Love as a solitary emotion is solipsistic; love as a communal emotion is imperfectly shared. Wagner understood the yearning of the two to become one, and he understood the tragic impossibility of such a union. Despite his reprehensible, philandering personal habits, his artistic eye was perfectly clear, and he made this cruel bind the philosophic heart of his libretto. "Tristan you, Isolde I," sings Tristan; he yearns to shed his identity under the concealment of night, where all boundaries are invisible, and merge with his beloved. The music is all about impossible yearning. The opening motif, in simplified transcription, looks like this:

The chord beginning the second full bar is an augmented sixth, a notoriously ambiguous construction that can resolve in a number of different ways. Here it goes to an E7 chord, which would very much like to resolve to an A, but it doesn't; the music simply cuts out. (When it begins again, the same unfinished sequence is repeated in a different key.) Note the contrary chromatic lines, one ascending (G#, A, A#, B) and one descending (F, E, D#, D), both without reference to any scale, without any hint of a final resting place. This construction will return throughout the opera at the moments of greatest passion; when Tristan sings about becoming one with Isolde, she responds in kind and the short theme begins to repeat under the ensuing duet, circular and accelerating in a rhythm that, yes, is unmistakably the rhythm of coitus, and just as it seems about to climax, just as the E7 will finally resolve to its A and the lovers will finally merge, King Mark's soldiers burst onto the scene and the pair are discovered. Melot turns on the lights, destroying the illusory union of darkness, and Tristan is banished to his castle across the sea.
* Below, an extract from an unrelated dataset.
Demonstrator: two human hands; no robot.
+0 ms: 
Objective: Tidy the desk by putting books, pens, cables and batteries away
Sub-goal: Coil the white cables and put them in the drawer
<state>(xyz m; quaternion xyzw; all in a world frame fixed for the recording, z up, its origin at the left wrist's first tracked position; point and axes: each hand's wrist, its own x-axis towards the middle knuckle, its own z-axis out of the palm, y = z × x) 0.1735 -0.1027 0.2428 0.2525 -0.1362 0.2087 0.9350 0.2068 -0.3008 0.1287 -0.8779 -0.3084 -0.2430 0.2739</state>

If there is a Fall in our history, it happened about fifteen billion years ago, when this temporal universe got started. For a moment all was a single loop of string, vibrating at such intensity that it would destroy the entire present cosmos, but then its inherent nature caused it to push outward. Since then we have been growing farther apart. Love offers few choices; no matter how many times it has failed us, we willingly reenter the pit. We need to. Eliot said that hell is oneself and Sartre said that hell is other people, but it would seem that we perceive solitude to be the worse horror. It doesn't even matter that this solitude can never be assuaged. We spend our whole lives clawing at our prison walls, desperate for the unity that we insist we once had, that we insist we might have again, and then we have the audacity to be perplexed when it doesn't materialize. Or failing that, we pick up pen and paper and sit down to document, in rhapsodic, excruciating detail, the nature of our bars.